• **WHAT IS REQUIRED**: Nothing but the lines holding the string "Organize" should appear in the answer. Copy them from the entries.
BEGIN PROVIDED RECORDS
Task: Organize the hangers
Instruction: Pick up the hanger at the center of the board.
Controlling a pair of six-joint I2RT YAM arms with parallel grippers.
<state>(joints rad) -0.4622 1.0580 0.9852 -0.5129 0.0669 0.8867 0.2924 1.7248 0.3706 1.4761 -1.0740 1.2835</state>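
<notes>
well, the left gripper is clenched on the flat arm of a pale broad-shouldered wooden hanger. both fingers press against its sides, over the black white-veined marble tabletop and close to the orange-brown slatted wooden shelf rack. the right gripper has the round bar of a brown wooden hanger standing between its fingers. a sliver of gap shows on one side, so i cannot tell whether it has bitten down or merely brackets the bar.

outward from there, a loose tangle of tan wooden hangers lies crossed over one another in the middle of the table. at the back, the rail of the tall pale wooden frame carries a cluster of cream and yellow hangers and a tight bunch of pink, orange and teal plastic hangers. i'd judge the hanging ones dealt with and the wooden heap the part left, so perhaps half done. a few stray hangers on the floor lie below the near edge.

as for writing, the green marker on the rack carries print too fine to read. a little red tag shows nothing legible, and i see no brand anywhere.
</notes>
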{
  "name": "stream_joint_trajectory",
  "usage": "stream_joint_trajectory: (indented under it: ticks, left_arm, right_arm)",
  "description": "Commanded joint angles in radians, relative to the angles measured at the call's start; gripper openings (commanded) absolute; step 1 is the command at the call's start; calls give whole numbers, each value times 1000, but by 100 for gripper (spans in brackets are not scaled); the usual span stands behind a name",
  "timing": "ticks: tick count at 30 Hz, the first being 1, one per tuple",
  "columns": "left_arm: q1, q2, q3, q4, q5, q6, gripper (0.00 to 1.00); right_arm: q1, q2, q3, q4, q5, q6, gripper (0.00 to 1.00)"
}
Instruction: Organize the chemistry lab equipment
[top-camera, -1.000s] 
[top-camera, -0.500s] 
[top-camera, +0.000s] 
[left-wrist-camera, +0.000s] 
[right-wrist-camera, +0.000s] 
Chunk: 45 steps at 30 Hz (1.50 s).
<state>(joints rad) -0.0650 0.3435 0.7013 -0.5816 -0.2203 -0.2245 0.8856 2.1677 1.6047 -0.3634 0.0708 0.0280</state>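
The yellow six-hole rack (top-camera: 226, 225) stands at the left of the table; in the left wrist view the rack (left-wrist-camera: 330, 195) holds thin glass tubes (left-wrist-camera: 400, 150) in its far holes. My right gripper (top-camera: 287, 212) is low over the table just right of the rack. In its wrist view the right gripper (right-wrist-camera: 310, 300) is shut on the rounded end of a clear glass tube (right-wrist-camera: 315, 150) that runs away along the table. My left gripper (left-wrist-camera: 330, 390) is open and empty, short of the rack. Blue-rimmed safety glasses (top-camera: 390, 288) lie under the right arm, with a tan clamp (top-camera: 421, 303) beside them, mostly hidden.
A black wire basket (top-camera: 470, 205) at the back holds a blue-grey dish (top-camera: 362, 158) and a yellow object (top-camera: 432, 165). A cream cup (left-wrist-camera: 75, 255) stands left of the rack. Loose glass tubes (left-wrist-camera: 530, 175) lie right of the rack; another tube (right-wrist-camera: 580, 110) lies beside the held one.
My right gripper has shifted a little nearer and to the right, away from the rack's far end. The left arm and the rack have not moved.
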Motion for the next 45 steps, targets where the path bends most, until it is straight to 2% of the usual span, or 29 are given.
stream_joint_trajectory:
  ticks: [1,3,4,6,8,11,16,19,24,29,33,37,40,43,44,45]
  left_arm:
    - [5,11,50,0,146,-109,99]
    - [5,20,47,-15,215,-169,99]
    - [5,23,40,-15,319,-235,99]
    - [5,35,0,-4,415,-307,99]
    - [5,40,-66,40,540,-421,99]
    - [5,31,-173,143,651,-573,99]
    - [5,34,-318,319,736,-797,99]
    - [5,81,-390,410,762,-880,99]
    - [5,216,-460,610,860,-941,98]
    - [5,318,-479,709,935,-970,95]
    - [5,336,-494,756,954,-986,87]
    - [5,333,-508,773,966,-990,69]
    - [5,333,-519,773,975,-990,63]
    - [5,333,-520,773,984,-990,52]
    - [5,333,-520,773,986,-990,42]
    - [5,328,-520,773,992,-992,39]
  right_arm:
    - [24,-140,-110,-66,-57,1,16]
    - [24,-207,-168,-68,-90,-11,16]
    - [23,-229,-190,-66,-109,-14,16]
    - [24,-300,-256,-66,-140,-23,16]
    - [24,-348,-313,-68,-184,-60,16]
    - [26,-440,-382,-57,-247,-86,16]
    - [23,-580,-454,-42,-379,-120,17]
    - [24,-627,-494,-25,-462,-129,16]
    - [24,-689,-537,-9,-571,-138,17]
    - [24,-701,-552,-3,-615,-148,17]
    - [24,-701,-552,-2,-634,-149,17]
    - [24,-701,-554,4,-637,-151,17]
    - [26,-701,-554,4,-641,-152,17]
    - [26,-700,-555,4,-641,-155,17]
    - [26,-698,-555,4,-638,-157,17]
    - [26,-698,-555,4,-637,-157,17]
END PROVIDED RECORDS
• **RESULT**:
Task: Organize the hangers
Instruction: Organize the chemistry lab equipment

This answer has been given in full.